FUGA >> Carla Dias >>


Mora ali, naquele canto. Às vezes, sai para um passeio pelo por aí, mas sempre volta. Dizem que sabe nada sobre aventurar-se. Porém, sai por aí, vez em quando, mas sempre volta.

Sempre volta.

Mora ali, nas indecisões. Não raro, pega-se a vasculhar possibilidades: e se? E se? E se?

E se?

Então, cala os questionamentos e se encolhe no seu ali. Não há lugar que conheça melhor do que aquele, onde é capaz de acalmar seus barulhos internos e ser livremente... 

Quem?

Dia desses, observou uma mãe abraçar seu recém-nascido, como se o protegesse do tudo de ruim. Percebeu que aquele era o ali daquela criança, que resmungou e, em seguida, sorriu. E também um moleque faceiro que, depois de muito tempo a brincar com seu cachorro, sentou-se no chão, exausto, e o bicho se ajeitou aos pés dele, exausto. Ali era o ali daquele ser. O ali no qual ele se sentia seguro para curar exaustão.

Mora ali, onde os olhares nem sempre alcançam ou as palavras ecoam. Há vazio de monte naquele ali. Há silêncio a se perder de vista naquele ali. Ainda assim, constrói-se, diariamente, naquele lugar ao qual pertence. Não pertence a ele por imposição, cultura, falta de espaço outro. Pertence a ele com o pertencimento eriçado pela liberdade.

Às vezes, sente desejo de sair do ali e se descobrir em outro pertencimento. 

Chegou a pensar que tal desejo era dos reprováveis, até compreender que, na verdade, ele era dos necessários. Como saber do valor sem questioná-lo, sem questionar-se ao abarcá-lo? 

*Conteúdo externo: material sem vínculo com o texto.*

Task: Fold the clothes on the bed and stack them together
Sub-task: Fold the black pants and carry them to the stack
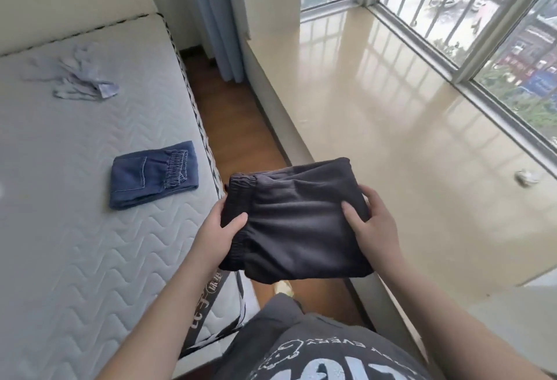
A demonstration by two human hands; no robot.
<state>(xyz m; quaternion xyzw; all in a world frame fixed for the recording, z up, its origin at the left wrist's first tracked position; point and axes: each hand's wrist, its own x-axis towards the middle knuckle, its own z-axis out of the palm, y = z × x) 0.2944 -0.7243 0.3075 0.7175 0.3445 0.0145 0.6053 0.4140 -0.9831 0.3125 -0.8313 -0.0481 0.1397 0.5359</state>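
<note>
A folded black garment (297, 223) with elastic cuffs hangs in the air over the gap between the bed and the window ledge. My left hand (218, 227) grips its left edge, thumb on top. My right hand (372, 220) grips its right edge the same way. Folded blue jeans (152, 175) lie on the mattress (75, 244) near its right edge, left of the black garment. A crumpled pale blue garment (80, 74) lies unfolded farther up the bed.
A narrow strip of wooden floor (241, 126) runs between the bed and a wide glossy beige window ledge (391, 102). A small crumpled white scrap (526, 176) sits on the ledge. Barred windows stand at the right, a curtain (220, 18) at the far end.
</note>
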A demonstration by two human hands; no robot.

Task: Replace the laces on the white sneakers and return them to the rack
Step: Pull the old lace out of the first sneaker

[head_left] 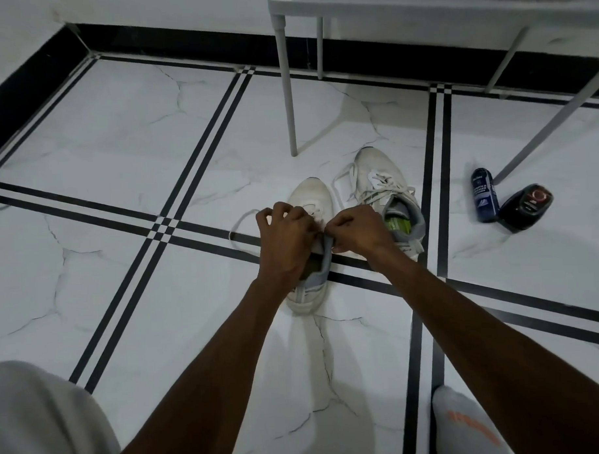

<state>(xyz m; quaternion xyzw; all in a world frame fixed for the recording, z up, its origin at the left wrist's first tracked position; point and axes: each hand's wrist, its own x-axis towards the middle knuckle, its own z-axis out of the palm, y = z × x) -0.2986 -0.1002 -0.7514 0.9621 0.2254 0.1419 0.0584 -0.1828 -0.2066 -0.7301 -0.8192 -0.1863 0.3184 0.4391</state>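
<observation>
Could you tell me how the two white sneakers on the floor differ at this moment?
The near sneaker is being worked on: the left hand and right hand grip at its tongue and lace, while the far sneaker lies untouched. The far sneaker's green insole shows; the near sneaker's opening is mostly covered. Both are white with grey collars and loose laces.

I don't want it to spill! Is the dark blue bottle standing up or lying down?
Lying down. The dark blue bottle lies on its side on the white marble floor.
</observation>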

Há nesse desejo um tom insinuante de medo reverberante. Teme, em segredo escancarado, perder-se de si ao se mudar do ali, onde mora, existe, recosta-se e observa o tempo e o roteiro que ele cria para tantos.
Que identidade teria se partisse para outro lugar?

Talvez nunca seja capaz de fazer tal viagem e permaneça ali, a cultivar lembranças alicerçadas no que... quem poderia ter sido. Imaginou-se protagonista em histórias fantásticas e também naquelas em que o simples predominava. Imaginou-se mais, além, tão adiante. Porém, feito aquele cachorro de menino faceiro, sempre volta para os pés de quem é, aconchega-se no seu ali para recuperar-se da exaustão de tentar essa fuga.

Há dias em que a fuga mora em sorrisos alheios, diverte-se com a vida do outro e suas realizações. Há dias em que ela se esbalda em saudades indefinidas, mágoas indeterminadas, futilidades emocionais. Há quando a fuga é tão de si para si, que ensimesmar-se é a única alternativa. 

Ensimesmar-se nesse mar de ser quem seria se.

E há dias como o de hoje, em que a fuga é uma canção das mais que preferidas, cantaroladas em um desafinar intrigante, enquanto se recosta no seu ali, onde mora desde antes de compreender prisões e as máscaras que elas oferecem aos seus habitantes.

Obra: Grazziela © Jules-Joseph LefebvreImagem © Metropolitan Museum of Arts 


carladias.com
talhe.blogspot.com

Comentários

branco disse…
e se? e se você não tivesse escrito uma coisa tão bela? e se eu nunca entrasse nesta página? e se percebessem que os "e se" são limitantes? Tivemos sorte, você escreveu isso e nós podemos ler isso.
Brasilino Neto disse…
"Aqui" neste blog, ante a beleza, leveza e elegância do texto, é hoje meu "Ali".
Carla Dias disse…
Branco e Brasilino, muito obrigada por tanta gentileza, ao ler o meu texto e pelos comentários. Abraços.
Zoraya Cesar disse…
Carla, perder-me ali e aqui nas suas palavras é sempre um espanto para o meu espírito. Primoroso, esse de hoje, hein?
Carla Dias disse…
Zoraya, obrigada por perder-se ali, nas minhas palavras. Beijo.